■ What the exercise asks:
From the line with "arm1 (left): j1" through the final line, please write out the listing exactly, including both of those lines.

■ Input data:
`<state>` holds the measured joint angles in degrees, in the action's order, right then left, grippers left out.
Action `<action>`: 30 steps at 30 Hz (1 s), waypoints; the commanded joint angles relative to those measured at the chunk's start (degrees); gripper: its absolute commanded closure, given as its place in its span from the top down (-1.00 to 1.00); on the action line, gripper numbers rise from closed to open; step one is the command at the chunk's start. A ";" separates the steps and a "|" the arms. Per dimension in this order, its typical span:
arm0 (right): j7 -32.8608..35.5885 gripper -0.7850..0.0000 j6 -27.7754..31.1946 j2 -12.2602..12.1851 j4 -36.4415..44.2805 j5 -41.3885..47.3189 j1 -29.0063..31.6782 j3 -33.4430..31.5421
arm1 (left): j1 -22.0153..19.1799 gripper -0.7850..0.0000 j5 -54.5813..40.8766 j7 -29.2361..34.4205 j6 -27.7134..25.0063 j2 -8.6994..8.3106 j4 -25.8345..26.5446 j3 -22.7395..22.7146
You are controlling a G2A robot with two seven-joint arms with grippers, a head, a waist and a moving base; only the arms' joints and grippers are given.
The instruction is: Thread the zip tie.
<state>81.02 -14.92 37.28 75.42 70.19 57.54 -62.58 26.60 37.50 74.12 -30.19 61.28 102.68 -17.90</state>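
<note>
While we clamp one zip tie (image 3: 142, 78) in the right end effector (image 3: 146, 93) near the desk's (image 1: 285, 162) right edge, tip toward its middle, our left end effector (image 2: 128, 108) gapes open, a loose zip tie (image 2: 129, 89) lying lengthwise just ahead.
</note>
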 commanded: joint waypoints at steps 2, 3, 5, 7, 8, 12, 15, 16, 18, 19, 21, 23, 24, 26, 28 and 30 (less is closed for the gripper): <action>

■ Answer section:
arm1 (left): j1 -22.0153..19.1799 gripper -0.7850..0.0000 j5 -54.5813..40.8766 j7 -29.2361..34.4205 j6 -27.7134..25.0063 j2 -8.6994..8.3106 j4 -25.8345..26.5446 j3 -22.7395..22.7146
You are controlling a G2A robot with two seven-joint arms with grippers, a head, a waist and a moving base; only the arms' joints and grippers are given.
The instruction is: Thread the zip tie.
<state>81.02 -14.92 37.28 75.42 70.19 57.54 -62.58 26.60 37.50 74.12 -30.19 61.28 102.68 -17.90</state>
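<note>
While we clamp one zip tie (image 3: 142, 78) in the right end effector (image 3: 146, 93) near the desk's (image 1: 285, 162) right edge, tip toward its middle, our left end effector (image 2: 128, 108) gapes open, a loose zip tie (image 2: 129, 89) lying lengthwise just ahead.
</note>
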 commanded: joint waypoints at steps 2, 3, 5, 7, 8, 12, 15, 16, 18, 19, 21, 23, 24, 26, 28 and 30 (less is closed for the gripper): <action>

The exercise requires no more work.